_TRY IT_: Report every line of the records beneath this task that holds the string "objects".

** Opening WORKING DATA block **

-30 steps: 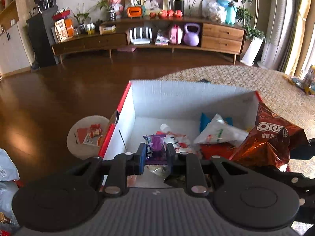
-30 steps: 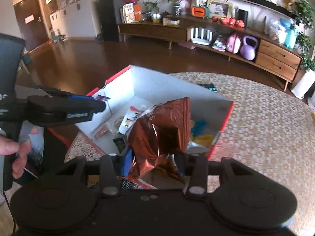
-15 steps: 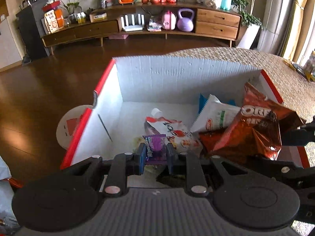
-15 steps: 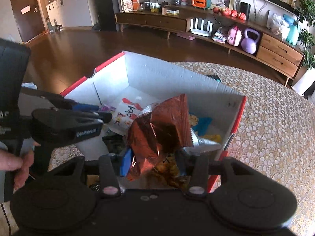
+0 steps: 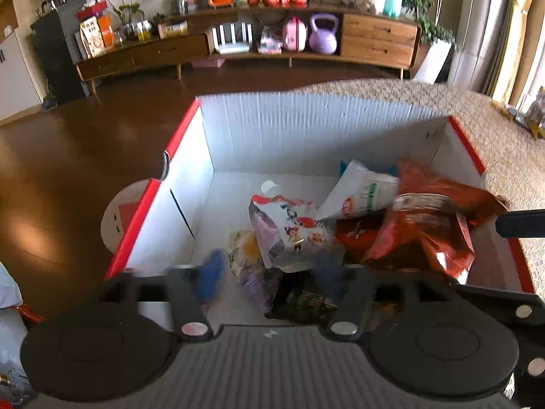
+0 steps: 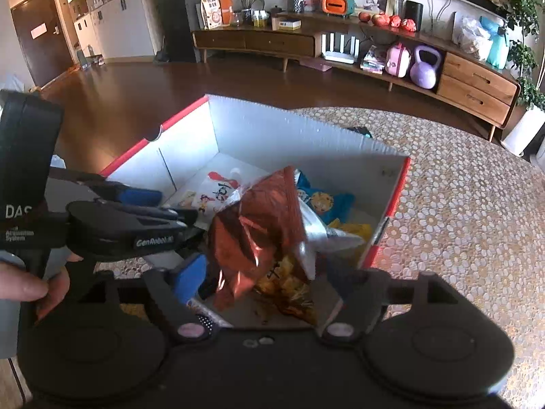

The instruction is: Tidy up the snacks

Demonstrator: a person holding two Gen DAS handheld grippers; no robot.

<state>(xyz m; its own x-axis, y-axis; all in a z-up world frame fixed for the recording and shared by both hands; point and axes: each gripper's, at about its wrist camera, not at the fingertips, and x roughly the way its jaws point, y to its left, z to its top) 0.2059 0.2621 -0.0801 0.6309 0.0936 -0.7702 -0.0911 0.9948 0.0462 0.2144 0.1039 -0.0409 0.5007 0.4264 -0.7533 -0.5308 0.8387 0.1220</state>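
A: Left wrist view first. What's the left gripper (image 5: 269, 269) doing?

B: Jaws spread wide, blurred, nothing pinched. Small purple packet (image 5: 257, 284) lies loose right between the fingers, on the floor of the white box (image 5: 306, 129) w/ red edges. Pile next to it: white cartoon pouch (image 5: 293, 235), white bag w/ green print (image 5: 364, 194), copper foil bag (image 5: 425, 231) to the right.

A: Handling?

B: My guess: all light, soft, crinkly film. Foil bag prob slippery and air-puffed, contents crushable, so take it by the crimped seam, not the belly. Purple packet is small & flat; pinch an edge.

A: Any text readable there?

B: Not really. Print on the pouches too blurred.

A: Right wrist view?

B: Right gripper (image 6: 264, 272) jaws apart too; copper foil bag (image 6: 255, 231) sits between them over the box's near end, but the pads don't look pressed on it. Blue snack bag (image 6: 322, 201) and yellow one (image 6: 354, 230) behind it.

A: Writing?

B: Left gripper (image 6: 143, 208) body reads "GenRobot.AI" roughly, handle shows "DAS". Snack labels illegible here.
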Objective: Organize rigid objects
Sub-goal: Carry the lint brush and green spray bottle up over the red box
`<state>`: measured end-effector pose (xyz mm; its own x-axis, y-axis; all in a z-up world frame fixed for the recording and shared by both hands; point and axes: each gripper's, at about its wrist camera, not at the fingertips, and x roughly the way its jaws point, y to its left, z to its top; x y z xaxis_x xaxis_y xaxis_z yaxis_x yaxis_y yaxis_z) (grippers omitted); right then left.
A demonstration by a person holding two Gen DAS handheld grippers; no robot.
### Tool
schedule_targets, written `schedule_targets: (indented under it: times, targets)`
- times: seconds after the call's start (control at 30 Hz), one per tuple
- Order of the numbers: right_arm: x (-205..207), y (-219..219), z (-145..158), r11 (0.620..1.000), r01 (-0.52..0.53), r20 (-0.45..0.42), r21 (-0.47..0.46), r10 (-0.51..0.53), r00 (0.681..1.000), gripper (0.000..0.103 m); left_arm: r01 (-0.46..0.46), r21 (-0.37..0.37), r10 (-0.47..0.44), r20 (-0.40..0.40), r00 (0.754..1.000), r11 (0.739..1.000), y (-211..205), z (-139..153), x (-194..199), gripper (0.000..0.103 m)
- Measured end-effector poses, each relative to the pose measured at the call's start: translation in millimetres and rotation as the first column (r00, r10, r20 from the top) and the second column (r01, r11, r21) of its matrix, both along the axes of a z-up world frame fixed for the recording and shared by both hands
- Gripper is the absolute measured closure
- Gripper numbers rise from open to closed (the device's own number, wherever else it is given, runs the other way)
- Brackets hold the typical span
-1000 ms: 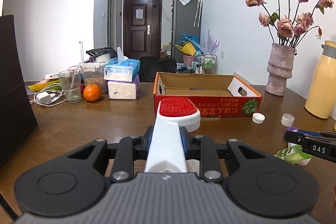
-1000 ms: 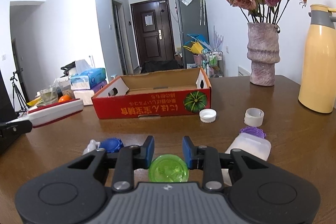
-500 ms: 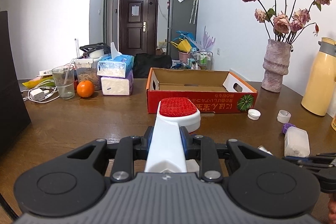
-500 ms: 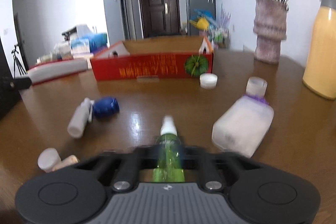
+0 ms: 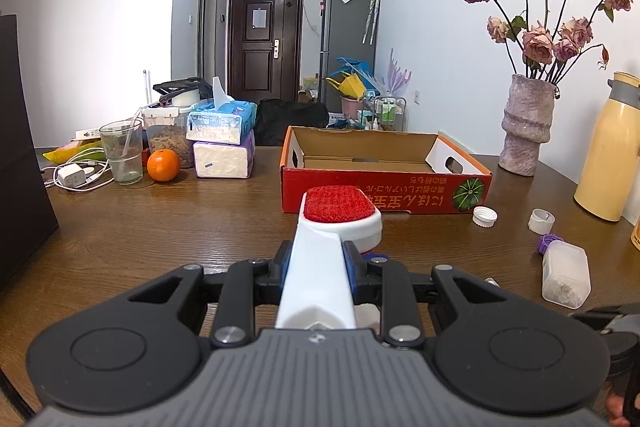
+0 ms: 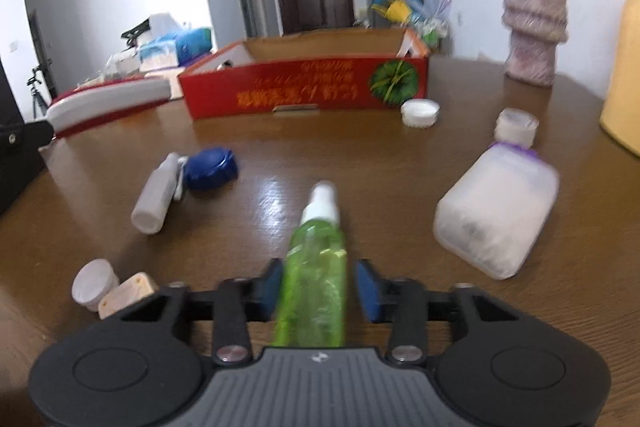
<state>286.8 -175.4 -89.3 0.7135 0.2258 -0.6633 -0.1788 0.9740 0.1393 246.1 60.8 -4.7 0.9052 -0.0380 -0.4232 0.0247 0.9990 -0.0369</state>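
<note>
My left gripper is shut on the white handle of a lint brush with a red head, held above the table in front of the red cardboard box. In the right wrist view my right gripper is shut on a green spray bottle, whose white nozzle points forward, low over the wooden table. The box stands open and looks empty beyond it. The brush shows at the left of that view.
Loose on the table lie a white bottle, a blue cap, a clear jar with a purple lid, two white caps, a wooden block. A vase, a yellow thermos, an orange and tissue boxes stand further back.
My right gripper has dipped and tilted down toward the table. The green bottle, seen end-on before, now points forward between the fingers. The left gripper and brush have stayed still.
</note>
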Motion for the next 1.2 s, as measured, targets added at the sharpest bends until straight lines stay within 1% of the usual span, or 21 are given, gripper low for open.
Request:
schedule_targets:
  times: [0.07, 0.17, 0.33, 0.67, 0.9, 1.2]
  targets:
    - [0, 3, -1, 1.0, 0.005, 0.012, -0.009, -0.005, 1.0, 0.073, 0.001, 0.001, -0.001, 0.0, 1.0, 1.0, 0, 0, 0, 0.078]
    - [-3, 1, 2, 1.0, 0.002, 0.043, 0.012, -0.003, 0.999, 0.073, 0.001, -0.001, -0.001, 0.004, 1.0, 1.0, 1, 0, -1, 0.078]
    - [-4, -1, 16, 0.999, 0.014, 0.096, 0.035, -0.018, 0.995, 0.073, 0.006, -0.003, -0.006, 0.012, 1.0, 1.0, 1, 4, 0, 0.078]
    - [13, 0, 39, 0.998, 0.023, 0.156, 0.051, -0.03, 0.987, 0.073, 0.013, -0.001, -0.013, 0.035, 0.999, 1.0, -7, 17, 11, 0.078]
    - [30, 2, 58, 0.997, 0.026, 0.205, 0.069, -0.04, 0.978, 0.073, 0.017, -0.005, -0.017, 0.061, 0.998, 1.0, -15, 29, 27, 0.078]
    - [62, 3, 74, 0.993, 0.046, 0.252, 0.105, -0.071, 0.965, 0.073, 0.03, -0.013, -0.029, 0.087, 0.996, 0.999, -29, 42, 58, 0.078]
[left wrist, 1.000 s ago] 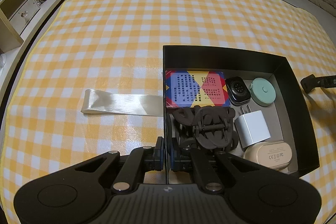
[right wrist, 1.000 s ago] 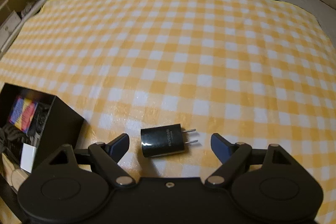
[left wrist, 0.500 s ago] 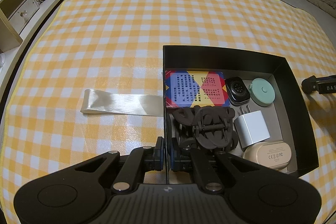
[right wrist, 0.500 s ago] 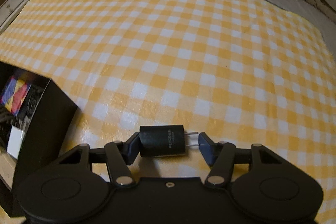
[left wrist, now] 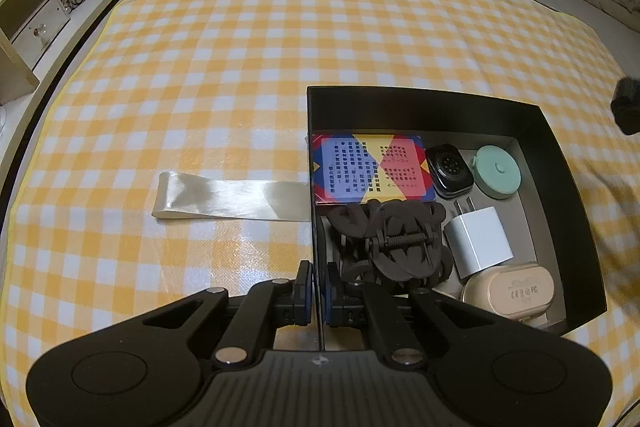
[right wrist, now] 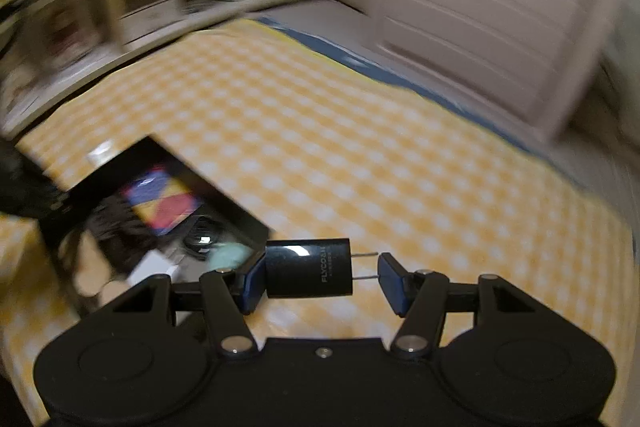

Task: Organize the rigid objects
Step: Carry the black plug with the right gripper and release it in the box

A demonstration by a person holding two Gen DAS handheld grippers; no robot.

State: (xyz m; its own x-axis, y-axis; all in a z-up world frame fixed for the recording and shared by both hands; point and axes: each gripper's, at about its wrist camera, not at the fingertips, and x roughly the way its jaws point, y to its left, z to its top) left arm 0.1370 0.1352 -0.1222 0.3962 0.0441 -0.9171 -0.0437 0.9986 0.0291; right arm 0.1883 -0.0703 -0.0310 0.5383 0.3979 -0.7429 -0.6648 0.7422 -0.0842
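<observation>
Up beside the open black cardboard box [right wrist: 224, 203], the right gripper [right wrist: 322, 277] squeezes a small black plug charger [right wrist: 308, 267] end to end, while the left gripper [left wrist: 318, 287] pinches the box's near wall.

- Your left gripper [left wrist: 317, 293] sits at 6 o'clock, jaws pinched on the box wall [left wrist: 316, 187].
- Your right gripper [right wrist: 322, 277] clamps the charger [right wrist: 308, 267] endwise, raised, tilted toward 10 o'clock.

Black box [left wrist: 420, 103] on checkered cloth [left wrist: 240, 67]
</observation>
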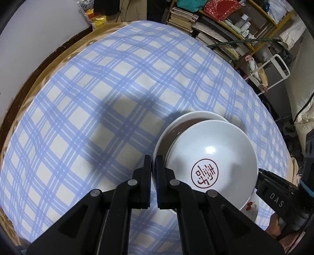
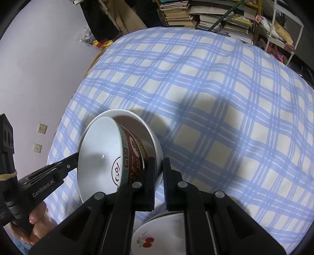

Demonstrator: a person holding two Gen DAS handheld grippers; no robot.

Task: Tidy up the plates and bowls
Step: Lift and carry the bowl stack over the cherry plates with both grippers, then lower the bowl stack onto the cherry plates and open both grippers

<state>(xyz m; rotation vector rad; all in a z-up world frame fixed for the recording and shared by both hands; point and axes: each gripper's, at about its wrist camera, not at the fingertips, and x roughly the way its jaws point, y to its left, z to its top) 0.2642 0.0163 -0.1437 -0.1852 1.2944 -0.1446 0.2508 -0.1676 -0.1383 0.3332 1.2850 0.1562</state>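
Observation:
A white outer bowl [image 1: 176, 121] [image 2: 137, 119] carries a smaller bowl [image 1: 212, 149] [image 2: 98, 157] nested in it at a tilt. The smaller bowl is white inside with a red seal mark, and red-patterned outside. My left gripper [image 1: 153, 158] is shut on the white bowl's rim. In the right wrist view its tip [image 2: 74, 157] vanishes behind the smaller bowl. My right gripper [image 2: 159, 160] [image 1: 261, 174] pinches the opposite rim of the white bowl. Under the bowls lies a white cherry-print plate [image 2: 149, 235] [image 1: 251, 208], top of a small stack.
A blue-checked tablecloth [image 1: 98, 98] [image 2: 215, 98] covers the round table, whose brown edge [image 1: 39, 64] shows at the left. Shelves of books [image 1: 215, 35] [image 2: 196, 17] and a white rack [image 1: 278, 64] stand beyond the far edge. A pale wall [image 2: 39, 68] is at the left.

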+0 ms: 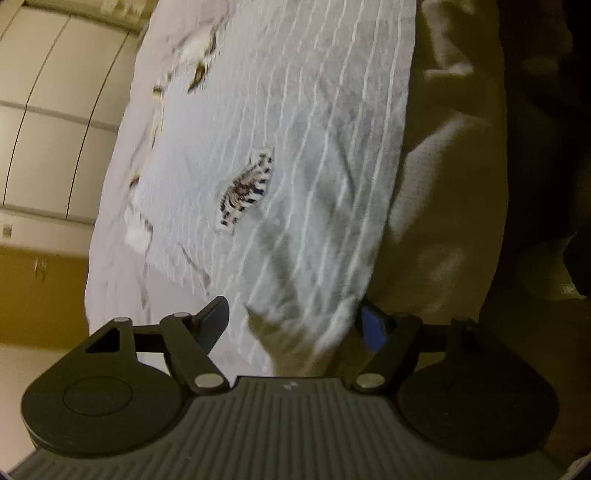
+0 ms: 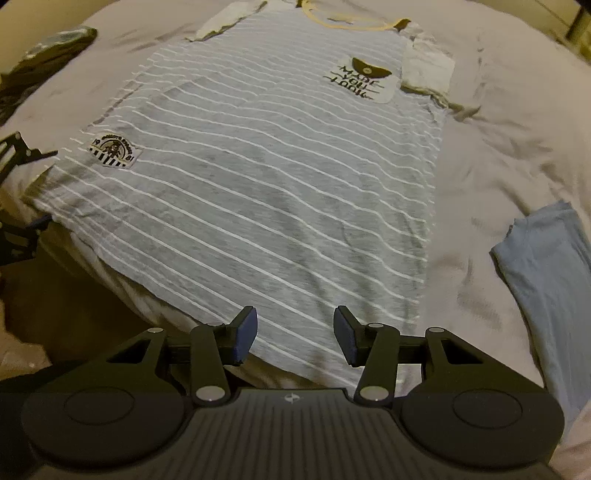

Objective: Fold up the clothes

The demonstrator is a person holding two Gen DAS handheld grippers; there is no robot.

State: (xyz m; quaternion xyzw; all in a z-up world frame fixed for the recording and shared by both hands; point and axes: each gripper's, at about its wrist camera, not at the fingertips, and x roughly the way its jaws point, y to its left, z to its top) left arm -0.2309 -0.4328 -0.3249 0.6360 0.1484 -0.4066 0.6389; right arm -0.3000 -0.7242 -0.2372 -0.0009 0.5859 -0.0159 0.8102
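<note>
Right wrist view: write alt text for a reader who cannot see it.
A grey T-shirt with thin white stripes lies spread flat on a pale bedsheet, its hem near the open right gripper. It has a round crest patch by the hem and a printed chest pocket. A light blue garment lies at the right edge.

The shirt (image 2: 258, 177) is pale grey with thin white wavy stripes, white sleeves and a yellow neckband (image 2: 347, 22); its white chest pocket (image 2: 365, 79) carries black lettering under a black flap, and near the hem sits a black-and-white round badge (image 2: 112, 151). It lies on an off-white bedsheet (image 2: 498, 122), beside a light blue garment (image 2: 550, 280). Both grippers are black with dark blue finger pads (image 2: 245, 334)
</note>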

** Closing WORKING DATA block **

_RESULT BELOW_:
Objective: Organize rigid objects
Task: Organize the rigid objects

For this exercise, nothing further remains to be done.